# PROBLEM
Ignore the pictures in the data below and set down exactly the lines from its first line through the line containing "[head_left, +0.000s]".

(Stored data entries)
- - - - -

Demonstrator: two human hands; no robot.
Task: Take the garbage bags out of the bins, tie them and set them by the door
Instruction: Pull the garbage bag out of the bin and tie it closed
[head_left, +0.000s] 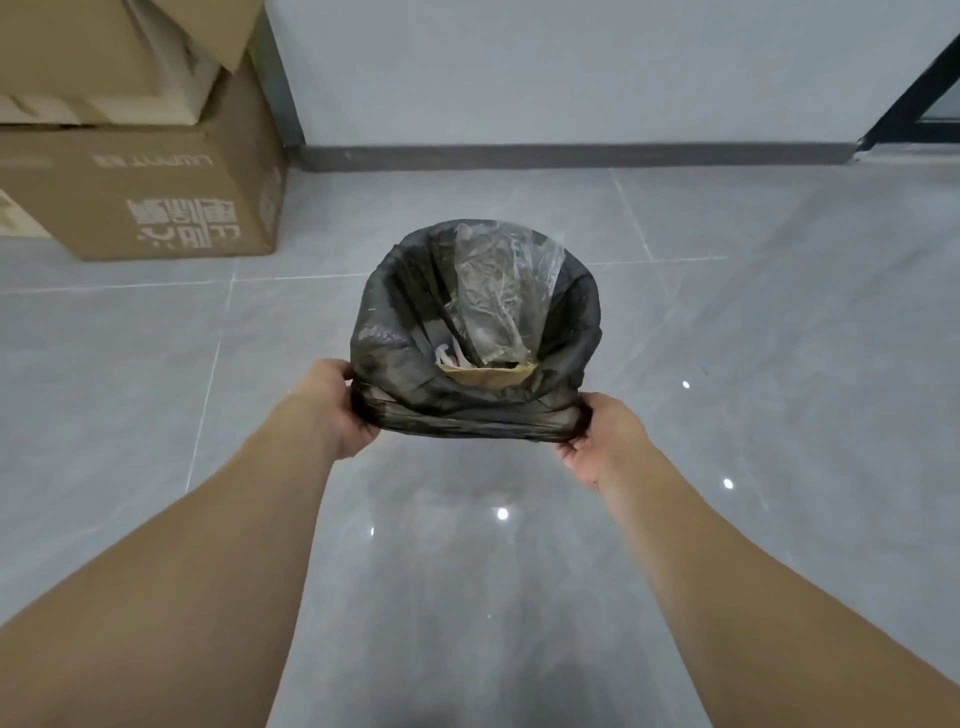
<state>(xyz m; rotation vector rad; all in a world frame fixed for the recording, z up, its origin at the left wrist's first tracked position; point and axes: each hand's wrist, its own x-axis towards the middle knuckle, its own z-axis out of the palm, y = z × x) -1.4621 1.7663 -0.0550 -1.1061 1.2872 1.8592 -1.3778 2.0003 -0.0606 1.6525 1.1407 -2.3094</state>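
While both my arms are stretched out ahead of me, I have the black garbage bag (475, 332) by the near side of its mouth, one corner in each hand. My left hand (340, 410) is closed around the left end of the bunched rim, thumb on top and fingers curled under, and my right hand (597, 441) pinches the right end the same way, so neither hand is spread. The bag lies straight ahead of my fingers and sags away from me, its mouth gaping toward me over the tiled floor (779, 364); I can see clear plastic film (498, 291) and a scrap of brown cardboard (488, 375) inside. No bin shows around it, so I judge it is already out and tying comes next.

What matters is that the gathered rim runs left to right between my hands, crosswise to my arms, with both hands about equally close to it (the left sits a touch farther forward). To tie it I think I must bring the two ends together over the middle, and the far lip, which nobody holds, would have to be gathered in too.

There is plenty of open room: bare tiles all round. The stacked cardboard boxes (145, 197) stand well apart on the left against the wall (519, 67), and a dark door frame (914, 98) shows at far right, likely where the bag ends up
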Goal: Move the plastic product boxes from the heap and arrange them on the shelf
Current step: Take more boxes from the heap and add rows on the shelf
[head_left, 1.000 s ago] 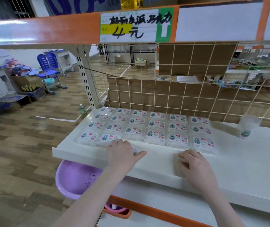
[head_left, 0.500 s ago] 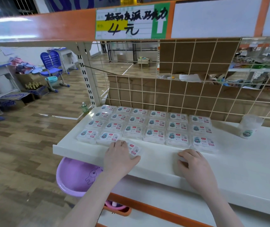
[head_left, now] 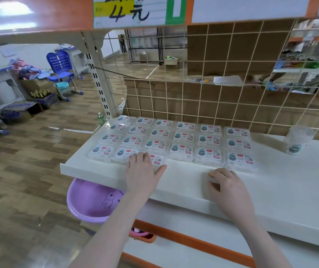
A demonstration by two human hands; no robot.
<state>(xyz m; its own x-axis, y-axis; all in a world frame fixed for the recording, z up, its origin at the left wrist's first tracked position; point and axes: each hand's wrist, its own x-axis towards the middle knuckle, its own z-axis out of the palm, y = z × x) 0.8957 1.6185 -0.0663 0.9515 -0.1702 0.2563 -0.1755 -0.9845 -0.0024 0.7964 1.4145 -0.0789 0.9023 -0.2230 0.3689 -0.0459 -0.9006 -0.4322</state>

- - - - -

# EXERCISE SOLUTION
Demonstrator: two human hands; no robot.
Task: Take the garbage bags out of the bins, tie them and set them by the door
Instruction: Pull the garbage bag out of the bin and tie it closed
[head_left, +0.000s] 

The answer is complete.